Lass beim Sex die Socken an (German Edition) by Karin Köster

Lass beim Sex die Socken an (German Edition) by Karin Köster

Autor:Karin Köster [Köster, Karin]
Die sprache: deu
Format: epub
Herausgeber: Karin Köster
veröffentlicht: 2014-10-03T04:00:00+00:00


„Da haben Sie gewaltiges Glück gehabt“, erklärte der Unfallarzt und funkelte mich durch seine Hornbrille belustigt an. Er war ein Mittfünfziger mit zurückweichendem Haaransatz und trug den obligatorischen weißen Kittel. In einer der beiden Brusttaschen steckten etwa zweiundfünfzig Kugelschreiber, in der anderen klemmte ein Diktiergerät. Eine seiner Angestellten wickelte die letzte Lage Verband um meinen Knöchel und fixierte ihr Werk mit braunem Pflasterband. Der Arzt warf einen flüchtigen Blick darauf.

„Wenn Sie das nächste Mal eine Tür öffnen wollen, dann benutzen Sie am besten die Klinke, ha, ha! Einfach runterdrücken, ha, ha! Das geht viel einfacher und tut auch nicht weh“, empfahl er mir glucksend.

Selten so gelacht! Was für ein Spaßvogel! Die Arzthelferin kicherte mädchenhaft und warf ihrem Chef bewundernde Blicke zu. Ich hingegen ging auf seinen Scherz nicht ein, ich vermochte mir nicht einmal ein Lächeln abzuringen und auf einmal wirkte er zutiefst beleidigt, ganz so als hätte ich ihn zurückgewiesen.

„Tragen Sie täglich zweimal die Salbe auf und nehmen Sie die Schmerztabletten, die wirken gleichzeitig abschwellend“, bellte er und verschwand grußlos in der nächsten Kabine.

Ich unterdrückte ein Gähnen und sah auf die Uhr. Dreieinhalb Stunden hatte ich in der Praxis verbracht und ich hoffte, dass Liebhild die Zeit unter anderem dafür genutzt hatte, den vollgeschissenen Kasten auszuleeren.

Ich humpelte nach draußen zum Spaßmobil und setzte mich hinters Steuer, doch statt zurück zum Hof zu fahren, beschloss ich, die kostbare freie Zeit für eigene, viel wichtigere Belange zu nutzen. Liebhild konnte schließlich nicht wissen, wie lange ich beim Arzt gesessen hatte.

Während der nächsten drei Stunden graste ich Behörden und Banken ab und suchte meinen Steuerberater auf. Als ich alles erledigt hatte, war ich nervlich am Ende: Ich hatte jede Menge Formulare ausgefüllt und mir mehrfach anhören müssen, dass ich jetzt bankrott war. Man gewährte mir wegen des laufenden Kredits für die Kühltheke keinen Zugriff auf meine Rücklagen, doch dank einer mitfühlenden Bankangestellten hatte ich zumindest eine kleine Summe Bargeld in der Tasche. Gott sei Dank, denn sonst hätte ich zu Fuß nach Kuhstedt gehen beziehungsweise humpeln müssen. Die rote Warnlampe der Tankanzeige leuchtete nämlich, also hielt ich an der nächsten Tankstelle, füllte ein paar Liter ein und musste mich von einem Teil meines Geldes schon wieder trennen. Im Geiste rechnete ich nach, wie viel mir noch blieb.

„Wie viel?“ Ein Mann mittleren Alters lehnte am Spaßmobil, als ich aus dem Tankstellen-Shop kam.

„Siebenunddreißig Euro zweiundvierzig“, sagte ich automatisch. Mehr Geld hatte ich nicht – auf unabsehbare Zeit. Aber – was ging den fremden Mann das an?
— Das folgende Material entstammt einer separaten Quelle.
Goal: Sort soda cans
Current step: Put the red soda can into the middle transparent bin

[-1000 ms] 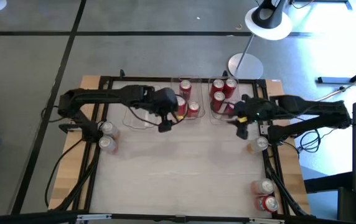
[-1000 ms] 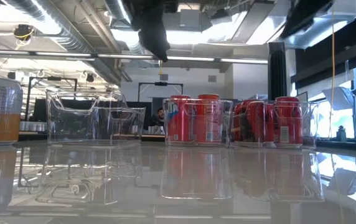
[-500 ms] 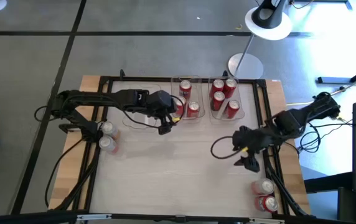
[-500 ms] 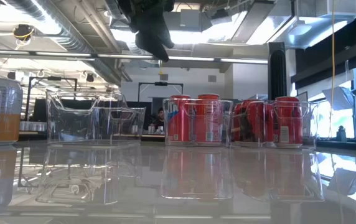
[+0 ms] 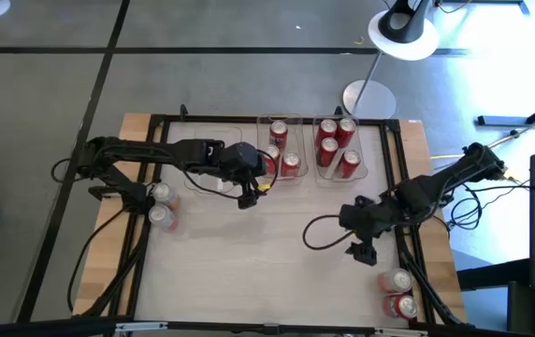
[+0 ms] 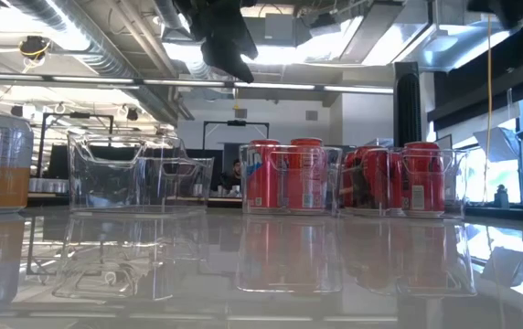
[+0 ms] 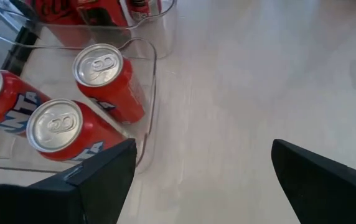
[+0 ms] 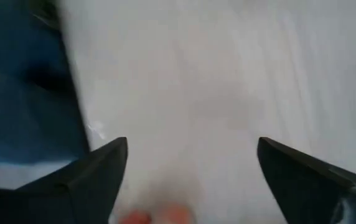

„Siebenunddreißig und ein paar Zerquetschte?“ Er betrachtete mich abschätzend. „Machst du’s ohne Gummi?“

Ach herrje, jetzt dämmerte es mir endlich. Arschgesicht! In seiner Familienkutsche befanden sich drei Kindersitze und seine Frau wartete daheim vermutlich mit dem Mittagessen auf ihn.

„Klar doch, und ohne Betäubung! Und Sie sind ganz sicher, dass Sie eine Geschlechtsumwandlung wünschen?“, flötete ich.

„Hä?“, machte er verunsichert und entfernte sich langsam aber sicher. Ich starrte ihm kopfschüttelnd nach, bis er sich in seinen Kombi gesetzt hatte und davongefahren war.

Daheim traf ich auf den aalglatten, jedoch unzweifelhaft gutaussehenden Marc Ständer. Er lehnte an seinem Passat, kaute Kaugummi und schien auf mich zu warten.